Deepest Cuts for Benders Decomposition

Since its inception, Benders decomposition (BD) has been successfully applied to a wide range of large-scale mixed-integer (linear) problems. The key element of BD is the derivation of Benders cuts, which are often not unique. In this paper, we introduce a novel unifying Benders cut selection technique based on a geometric interpretation of cut depth, produce deepest Benders cuts based on & ell;p-norms, and study their properties. Specifically, we show that deepest cuts resolve infeasibility through minimal deviation (in a distance sense) from the incumbent point, are relatively sparse, and may produce optimality cuts even when classic Benders would require a feasibility cut. Leveraging the duality between separation and projection, we develop a guided projections algorithm for producing deepest cuts, exploiting the combinatorial structure and decomposability of problem instances. We then propose a generalization of our Benders separation problem, which not only brings several well-known cut selection strategies under one umbrella, but also, when endowed with a homogeneous function, enjoys several properties of geometric separation problems.
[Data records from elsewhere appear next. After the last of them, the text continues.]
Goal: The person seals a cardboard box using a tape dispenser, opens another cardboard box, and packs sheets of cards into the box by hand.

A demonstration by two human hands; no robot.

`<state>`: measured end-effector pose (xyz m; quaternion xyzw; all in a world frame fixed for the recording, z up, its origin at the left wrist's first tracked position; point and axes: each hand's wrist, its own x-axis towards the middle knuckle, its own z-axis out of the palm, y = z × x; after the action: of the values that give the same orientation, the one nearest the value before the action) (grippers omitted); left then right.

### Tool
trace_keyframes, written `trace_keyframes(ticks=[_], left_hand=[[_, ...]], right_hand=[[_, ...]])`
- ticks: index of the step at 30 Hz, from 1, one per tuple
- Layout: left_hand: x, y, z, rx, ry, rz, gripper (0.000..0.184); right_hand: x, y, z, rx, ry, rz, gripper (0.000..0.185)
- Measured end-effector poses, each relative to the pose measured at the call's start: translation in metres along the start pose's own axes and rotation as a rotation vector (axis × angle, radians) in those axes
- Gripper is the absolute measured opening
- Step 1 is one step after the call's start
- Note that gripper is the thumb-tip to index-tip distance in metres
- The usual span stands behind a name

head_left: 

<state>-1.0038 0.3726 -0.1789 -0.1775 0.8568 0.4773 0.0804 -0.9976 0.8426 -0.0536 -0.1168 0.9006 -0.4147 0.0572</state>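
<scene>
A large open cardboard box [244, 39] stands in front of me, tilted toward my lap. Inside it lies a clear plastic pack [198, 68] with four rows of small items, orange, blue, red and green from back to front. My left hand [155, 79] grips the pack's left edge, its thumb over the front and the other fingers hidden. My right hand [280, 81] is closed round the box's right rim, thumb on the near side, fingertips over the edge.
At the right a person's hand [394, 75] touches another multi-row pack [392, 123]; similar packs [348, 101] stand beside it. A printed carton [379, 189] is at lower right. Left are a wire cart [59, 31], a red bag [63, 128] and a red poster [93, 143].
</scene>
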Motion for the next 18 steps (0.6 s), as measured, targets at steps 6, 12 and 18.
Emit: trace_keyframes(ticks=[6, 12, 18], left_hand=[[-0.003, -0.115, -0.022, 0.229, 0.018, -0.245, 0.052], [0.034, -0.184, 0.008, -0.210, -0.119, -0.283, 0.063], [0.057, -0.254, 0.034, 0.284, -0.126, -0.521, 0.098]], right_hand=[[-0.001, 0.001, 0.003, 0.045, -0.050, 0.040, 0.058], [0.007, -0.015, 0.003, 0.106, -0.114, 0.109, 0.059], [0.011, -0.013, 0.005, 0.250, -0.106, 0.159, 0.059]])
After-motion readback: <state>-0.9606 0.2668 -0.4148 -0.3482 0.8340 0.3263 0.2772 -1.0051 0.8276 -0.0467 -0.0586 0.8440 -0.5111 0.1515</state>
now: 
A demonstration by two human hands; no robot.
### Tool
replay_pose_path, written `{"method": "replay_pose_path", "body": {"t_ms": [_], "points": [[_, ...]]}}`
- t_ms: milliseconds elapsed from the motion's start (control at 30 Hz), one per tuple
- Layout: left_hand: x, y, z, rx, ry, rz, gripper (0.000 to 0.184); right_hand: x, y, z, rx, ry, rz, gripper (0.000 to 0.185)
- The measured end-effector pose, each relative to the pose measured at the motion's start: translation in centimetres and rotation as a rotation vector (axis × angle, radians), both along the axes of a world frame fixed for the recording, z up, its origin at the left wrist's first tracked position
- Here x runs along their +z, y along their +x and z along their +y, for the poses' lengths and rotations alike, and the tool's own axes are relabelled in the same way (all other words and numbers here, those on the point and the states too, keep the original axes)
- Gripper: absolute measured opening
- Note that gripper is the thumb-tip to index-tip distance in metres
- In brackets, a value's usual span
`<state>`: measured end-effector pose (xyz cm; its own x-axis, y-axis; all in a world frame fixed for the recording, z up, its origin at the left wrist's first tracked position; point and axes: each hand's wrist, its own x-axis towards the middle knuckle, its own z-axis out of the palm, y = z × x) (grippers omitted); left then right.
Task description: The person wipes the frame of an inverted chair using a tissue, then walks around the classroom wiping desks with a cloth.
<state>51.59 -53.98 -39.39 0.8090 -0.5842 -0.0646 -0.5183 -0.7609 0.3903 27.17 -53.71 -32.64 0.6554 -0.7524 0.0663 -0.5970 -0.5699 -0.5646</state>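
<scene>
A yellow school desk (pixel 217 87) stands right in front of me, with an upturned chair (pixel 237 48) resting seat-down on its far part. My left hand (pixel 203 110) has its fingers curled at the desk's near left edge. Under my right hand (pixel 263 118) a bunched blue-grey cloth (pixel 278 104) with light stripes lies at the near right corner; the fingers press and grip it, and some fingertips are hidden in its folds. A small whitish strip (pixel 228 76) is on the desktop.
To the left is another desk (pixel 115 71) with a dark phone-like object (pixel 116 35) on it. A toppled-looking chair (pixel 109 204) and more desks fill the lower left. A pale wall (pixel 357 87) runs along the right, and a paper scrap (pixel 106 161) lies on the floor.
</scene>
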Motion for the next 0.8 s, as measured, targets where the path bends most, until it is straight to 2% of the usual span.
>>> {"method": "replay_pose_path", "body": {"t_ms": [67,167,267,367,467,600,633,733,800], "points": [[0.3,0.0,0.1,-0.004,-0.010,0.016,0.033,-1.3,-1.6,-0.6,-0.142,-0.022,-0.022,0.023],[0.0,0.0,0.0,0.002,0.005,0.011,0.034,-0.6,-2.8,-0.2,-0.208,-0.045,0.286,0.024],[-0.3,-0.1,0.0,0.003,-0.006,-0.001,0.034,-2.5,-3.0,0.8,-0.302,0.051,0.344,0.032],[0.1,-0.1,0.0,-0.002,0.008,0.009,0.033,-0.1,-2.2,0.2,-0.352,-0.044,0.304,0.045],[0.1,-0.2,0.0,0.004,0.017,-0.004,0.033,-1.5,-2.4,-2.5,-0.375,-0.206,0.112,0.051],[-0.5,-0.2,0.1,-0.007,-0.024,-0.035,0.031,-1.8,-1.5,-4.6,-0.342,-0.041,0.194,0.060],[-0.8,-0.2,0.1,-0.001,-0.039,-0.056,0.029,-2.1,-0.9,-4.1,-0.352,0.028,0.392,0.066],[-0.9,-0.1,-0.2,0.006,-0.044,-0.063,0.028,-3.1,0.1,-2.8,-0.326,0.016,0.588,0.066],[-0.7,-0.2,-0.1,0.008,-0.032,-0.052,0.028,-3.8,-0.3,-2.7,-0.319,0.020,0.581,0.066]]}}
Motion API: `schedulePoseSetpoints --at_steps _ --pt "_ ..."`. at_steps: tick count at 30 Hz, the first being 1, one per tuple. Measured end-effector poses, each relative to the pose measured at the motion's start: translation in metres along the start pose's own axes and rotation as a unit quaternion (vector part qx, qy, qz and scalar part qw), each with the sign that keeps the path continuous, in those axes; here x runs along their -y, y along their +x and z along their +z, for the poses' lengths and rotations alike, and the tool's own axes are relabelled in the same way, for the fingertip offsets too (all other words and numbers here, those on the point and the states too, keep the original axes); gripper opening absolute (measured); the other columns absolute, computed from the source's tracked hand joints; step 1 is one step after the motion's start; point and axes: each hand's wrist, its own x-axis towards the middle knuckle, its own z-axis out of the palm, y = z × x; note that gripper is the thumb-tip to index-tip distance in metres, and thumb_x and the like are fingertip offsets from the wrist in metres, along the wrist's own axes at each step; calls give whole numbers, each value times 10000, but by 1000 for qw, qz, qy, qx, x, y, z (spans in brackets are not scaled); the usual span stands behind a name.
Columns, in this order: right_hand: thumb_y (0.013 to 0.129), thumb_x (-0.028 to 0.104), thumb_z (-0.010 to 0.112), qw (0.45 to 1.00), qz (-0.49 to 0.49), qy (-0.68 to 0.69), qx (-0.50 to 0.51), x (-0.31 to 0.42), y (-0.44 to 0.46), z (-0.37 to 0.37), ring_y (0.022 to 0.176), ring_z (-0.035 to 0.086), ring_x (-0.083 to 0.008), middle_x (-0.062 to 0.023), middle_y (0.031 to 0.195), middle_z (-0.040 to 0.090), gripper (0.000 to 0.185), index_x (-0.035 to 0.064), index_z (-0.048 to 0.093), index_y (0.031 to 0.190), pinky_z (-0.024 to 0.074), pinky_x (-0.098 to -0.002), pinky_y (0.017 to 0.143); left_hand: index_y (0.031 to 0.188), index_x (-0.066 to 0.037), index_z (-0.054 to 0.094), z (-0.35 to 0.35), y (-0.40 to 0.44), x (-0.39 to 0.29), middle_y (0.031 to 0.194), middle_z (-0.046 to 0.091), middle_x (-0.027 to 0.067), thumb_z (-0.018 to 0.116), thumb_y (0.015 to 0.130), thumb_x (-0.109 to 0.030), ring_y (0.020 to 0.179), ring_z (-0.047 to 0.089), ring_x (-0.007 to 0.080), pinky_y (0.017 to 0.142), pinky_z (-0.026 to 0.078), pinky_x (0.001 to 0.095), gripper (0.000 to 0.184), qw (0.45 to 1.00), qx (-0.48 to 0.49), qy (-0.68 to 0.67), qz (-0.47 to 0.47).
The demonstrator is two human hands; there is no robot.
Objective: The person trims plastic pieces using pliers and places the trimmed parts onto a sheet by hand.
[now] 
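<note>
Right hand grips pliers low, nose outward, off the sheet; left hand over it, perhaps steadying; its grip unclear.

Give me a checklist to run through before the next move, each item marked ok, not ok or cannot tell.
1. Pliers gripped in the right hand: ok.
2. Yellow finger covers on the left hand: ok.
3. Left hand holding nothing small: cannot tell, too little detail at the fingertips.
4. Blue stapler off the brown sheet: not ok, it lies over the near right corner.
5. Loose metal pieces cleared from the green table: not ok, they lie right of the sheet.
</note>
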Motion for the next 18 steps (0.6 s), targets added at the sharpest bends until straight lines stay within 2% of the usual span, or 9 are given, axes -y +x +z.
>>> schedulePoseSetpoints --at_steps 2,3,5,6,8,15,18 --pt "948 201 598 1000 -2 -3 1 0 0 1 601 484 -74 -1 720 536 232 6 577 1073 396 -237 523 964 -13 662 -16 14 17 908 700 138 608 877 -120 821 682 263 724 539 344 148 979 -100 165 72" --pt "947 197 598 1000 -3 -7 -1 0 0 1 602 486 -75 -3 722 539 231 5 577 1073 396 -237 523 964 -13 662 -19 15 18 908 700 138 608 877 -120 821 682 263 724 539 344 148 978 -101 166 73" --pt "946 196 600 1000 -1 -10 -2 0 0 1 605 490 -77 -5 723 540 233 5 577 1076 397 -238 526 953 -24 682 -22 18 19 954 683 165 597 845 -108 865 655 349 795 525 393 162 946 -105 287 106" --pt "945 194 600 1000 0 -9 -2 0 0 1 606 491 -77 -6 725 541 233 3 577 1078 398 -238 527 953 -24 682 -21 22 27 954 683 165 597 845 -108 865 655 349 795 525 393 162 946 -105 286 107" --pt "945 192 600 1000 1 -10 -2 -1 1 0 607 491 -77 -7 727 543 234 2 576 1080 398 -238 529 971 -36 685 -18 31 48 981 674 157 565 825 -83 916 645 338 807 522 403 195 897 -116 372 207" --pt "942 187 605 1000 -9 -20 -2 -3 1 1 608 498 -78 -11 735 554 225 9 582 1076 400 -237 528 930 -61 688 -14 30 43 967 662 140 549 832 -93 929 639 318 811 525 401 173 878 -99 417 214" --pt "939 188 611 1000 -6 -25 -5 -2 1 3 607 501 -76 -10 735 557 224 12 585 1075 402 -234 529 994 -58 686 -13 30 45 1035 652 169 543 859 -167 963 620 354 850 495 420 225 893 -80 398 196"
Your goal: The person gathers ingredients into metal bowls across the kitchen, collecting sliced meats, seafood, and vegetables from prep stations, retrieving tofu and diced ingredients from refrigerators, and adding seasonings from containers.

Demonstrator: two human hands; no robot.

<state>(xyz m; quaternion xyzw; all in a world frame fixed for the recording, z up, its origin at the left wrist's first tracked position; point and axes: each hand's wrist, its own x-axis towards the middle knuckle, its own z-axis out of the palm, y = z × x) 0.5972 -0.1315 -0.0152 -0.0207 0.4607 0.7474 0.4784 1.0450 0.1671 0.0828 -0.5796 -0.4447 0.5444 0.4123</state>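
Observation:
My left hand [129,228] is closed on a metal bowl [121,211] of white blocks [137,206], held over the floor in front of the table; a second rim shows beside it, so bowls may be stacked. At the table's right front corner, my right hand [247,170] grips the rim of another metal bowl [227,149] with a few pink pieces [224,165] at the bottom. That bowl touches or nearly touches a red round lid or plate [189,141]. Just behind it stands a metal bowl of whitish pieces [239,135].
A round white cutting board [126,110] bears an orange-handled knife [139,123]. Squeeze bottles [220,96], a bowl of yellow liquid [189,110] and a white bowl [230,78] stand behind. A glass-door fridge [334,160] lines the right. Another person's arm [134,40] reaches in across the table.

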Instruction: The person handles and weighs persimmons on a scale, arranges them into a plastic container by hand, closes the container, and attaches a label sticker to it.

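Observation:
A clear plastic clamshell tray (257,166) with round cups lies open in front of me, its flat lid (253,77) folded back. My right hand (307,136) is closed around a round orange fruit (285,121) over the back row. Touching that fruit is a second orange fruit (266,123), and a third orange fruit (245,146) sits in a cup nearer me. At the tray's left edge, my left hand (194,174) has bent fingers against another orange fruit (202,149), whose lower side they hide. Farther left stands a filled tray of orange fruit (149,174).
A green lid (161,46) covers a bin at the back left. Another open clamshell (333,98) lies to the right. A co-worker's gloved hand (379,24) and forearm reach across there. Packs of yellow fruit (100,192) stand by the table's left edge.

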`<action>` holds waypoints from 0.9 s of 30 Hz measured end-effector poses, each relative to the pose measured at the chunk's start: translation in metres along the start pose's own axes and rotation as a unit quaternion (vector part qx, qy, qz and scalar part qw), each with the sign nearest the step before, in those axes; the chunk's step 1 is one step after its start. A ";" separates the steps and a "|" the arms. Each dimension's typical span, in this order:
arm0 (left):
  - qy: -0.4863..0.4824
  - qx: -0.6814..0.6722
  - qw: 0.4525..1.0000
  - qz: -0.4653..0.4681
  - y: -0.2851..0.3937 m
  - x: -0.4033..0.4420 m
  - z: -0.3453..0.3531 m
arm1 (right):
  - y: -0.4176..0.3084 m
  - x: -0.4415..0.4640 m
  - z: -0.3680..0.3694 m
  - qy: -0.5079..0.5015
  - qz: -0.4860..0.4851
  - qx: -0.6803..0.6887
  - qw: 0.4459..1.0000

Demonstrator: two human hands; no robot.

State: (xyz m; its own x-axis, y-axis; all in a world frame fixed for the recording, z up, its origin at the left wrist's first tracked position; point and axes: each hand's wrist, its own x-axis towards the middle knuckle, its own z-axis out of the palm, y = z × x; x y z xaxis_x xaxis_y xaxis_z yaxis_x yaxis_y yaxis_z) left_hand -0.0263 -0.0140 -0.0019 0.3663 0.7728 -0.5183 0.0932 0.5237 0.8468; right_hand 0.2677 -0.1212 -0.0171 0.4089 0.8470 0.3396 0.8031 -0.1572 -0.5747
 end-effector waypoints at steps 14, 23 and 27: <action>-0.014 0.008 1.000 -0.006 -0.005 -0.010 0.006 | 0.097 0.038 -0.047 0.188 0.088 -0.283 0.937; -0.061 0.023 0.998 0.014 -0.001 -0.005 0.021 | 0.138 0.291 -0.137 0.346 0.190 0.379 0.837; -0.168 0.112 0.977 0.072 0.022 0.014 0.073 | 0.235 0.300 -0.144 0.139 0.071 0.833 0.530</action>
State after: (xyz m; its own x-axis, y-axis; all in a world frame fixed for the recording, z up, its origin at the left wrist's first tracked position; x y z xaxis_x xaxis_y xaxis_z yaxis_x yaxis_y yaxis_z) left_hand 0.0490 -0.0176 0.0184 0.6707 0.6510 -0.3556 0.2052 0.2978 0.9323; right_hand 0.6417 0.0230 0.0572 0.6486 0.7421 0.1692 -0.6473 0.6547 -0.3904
We show that, when the homogeneous function is linear, the separation problem takes the form of the minimal infeasible subsystems (MIS) problem. As such, we provide systematic ways of selecting the normalization coefficients of the MIS method and introduce a directed depth-maximizing algorithm for deriving these cuts. Inspired by the geometric interpretation of distance-based cuts and the repetitive nature of two-stage stochastic programs, we introduce a tailored algorithm to further facilitate deriving these cuts. Our computational experiments on various benchmark problems illustrate effectiveness of deepest cuts in reducing both computation time and number of Benders iterations and producing high-quality bounds at early iterations.